Small offices -- With a requirement for only several access points, stand-alone access points connected to a local switch or directly to the WAN connection are the most-appropriate option. Security can be addressed by using Wi-Fi (Wireless Fidelity) Protected Access (WPA) to the local access point, which, in turn, is connected to a private network or via a virtual private network (VPN) over an unsecured connection to a central security system. Management can be accomplished by one of many third-party tools -- or by "brute force" using internal trained personnel.

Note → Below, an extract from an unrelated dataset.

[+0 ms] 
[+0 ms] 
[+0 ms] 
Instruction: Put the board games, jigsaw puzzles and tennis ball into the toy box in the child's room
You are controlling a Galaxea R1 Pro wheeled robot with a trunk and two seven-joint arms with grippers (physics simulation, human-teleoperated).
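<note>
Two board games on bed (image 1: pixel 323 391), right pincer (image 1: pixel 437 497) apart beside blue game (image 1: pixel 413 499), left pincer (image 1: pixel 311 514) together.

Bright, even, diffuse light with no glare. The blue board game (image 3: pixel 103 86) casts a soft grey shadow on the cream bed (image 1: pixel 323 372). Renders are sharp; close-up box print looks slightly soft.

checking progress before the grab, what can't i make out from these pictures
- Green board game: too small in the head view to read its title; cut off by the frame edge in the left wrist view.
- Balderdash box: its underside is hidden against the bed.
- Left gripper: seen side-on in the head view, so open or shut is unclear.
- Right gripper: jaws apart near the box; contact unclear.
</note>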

Remote midsize offices — When it is necessary to equip midsize offices with more than five access points (an approximate crossover point), it makes sense to distribute some of the functionality of a WLAN architecture to reduce deployment and long-term management costs. Two general choices are possible: One option moves the security back to a local controller with full authentication privileges; the second employs a hybrid mechanism in which authentication is done locally (typically, re-authentication only), as well as remotely. Other architectures include a distributed controller at the remote office combined with another at the head office; this design is positioned on the continuum between the first two approaches.

Deciding how much to distribute is bounded by the costs of the network back to a central resource, propagation delays, bandwidth constraints and staff aptitude regarding the management of local equipment. Centralisation is generally a better approach cost-wise, but performance issues may lead to a distributed approach.